Task prompt: Starting at the top of the data and ending with the line that holds "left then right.", transcribe each line exactly; include both ends.

Supplied material:
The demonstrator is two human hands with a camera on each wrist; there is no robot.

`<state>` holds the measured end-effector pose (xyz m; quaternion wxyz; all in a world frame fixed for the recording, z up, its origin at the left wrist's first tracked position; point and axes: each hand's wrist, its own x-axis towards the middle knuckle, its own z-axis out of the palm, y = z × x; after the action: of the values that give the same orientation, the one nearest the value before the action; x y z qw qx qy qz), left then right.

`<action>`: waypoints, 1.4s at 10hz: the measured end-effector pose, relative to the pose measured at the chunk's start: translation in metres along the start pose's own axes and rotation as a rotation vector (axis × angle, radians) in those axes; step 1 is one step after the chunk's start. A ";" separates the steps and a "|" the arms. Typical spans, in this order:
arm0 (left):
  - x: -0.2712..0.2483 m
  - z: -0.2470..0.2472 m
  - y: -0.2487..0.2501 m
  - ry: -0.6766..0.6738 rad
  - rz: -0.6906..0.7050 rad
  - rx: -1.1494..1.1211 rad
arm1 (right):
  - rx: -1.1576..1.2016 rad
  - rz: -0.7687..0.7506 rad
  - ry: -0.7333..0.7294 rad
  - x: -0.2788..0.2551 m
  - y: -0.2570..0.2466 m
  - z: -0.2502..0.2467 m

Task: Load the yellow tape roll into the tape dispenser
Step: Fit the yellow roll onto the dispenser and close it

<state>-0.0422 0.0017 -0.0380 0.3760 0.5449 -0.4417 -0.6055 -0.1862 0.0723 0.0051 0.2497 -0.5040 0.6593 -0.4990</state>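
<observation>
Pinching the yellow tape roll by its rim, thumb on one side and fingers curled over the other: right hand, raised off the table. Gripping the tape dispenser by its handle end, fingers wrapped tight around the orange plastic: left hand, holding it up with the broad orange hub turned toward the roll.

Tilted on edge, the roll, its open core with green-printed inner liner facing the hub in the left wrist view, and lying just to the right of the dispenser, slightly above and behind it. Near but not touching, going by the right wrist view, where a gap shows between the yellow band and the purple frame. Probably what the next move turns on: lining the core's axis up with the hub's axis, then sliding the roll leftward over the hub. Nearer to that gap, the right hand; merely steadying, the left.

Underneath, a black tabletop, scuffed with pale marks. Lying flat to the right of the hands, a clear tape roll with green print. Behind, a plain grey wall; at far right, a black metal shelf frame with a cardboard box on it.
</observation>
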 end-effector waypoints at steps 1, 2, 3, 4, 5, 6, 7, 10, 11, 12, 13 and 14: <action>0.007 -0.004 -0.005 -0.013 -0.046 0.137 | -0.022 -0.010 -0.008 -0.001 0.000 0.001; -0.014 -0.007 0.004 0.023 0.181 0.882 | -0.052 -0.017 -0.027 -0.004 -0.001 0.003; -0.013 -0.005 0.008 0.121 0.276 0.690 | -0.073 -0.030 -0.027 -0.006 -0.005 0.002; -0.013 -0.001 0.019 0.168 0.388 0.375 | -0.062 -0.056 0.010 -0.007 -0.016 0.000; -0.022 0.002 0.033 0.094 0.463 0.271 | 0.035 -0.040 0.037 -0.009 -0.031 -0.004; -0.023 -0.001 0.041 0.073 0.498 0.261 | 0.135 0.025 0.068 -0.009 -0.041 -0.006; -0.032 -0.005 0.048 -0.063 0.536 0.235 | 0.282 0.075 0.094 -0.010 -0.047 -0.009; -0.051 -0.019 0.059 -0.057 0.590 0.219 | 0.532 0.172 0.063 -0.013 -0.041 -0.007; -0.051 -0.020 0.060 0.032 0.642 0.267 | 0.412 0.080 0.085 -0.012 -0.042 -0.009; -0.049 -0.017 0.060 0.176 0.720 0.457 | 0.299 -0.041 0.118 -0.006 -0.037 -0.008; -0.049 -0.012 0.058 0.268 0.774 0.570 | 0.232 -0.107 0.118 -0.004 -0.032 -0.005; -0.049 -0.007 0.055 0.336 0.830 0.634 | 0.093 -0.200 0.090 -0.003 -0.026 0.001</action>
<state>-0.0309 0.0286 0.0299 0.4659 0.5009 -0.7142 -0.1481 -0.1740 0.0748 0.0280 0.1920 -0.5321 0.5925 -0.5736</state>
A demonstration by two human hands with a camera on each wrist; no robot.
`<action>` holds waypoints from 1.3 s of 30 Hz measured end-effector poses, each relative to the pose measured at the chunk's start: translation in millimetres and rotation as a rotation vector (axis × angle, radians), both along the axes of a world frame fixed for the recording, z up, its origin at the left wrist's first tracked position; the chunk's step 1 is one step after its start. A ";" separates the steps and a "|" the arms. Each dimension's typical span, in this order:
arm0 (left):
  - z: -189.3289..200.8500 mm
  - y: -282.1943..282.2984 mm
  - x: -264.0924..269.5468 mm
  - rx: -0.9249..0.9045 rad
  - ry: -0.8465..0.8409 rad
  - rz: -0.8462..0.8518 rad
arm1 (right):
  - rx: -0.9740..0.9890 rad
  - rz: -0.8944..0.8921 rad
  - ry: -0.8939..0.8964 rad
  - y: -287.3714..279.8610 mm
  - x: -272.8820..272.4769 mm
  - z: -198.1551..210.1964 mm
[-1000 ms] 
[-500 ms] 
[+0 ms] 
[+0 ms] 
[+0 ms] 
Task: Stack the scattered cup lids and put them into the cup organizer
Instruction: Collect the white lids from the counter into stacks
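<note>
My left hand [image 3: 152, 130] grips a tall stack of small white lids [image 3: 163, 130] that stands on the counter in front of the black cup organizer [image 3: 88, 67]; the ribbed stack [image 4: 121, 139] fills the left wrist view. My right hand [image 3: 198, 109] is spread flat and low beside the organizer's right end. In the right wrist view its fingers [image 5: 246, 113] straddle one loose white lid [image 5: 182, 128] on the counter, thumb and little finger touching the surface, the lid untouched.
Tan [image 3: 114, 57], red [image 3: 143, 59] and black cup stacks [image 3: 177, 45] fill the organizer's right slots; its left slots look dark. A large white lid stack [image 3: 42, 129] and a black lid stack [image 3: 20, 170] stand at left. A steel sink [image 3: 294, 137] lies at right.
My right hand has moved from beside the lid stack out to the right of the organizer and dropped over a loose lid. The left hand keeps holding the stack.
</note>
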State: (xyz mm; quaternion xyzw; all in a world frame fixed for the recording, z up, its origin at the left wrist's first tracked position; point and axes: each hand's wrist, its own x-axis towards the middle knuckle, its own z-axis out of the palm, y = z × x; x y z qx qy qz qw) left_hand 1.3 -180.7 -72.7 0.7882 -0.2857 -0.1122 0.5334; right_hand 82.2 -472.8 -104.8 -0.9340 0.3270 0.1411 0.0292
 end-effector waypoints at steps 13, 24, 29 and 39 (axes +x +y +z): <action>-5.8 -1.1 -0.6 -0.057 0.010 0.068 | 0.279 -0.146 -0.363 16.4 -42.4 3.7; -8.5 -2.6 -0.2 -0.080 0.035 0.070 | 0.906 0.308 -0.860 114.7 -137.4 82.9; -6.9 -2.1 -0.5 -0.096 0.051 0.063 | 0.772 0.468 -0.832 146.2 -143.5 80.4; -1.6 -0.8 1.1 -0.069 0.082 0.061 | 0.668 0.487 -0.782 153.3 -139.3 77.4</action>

Written answer:
The demonstrator is two human hands with a camera on each wrist; there is no robot.

`<state>` holds the measured end-effector pose (xyz m; quaternion wxyz; all in a world frame fixed for the recording, z up, its origin at the left wrist's first tracked position; point and axes: each hand's wrist, its own x-axis towards the middle knuckle, its own z-axis out of the palm, y = z × x; after the action: of the values that give the same orientation, the one nearest the value before the action; x y z qw qx qy qz), left then right.

That finishes the exercise.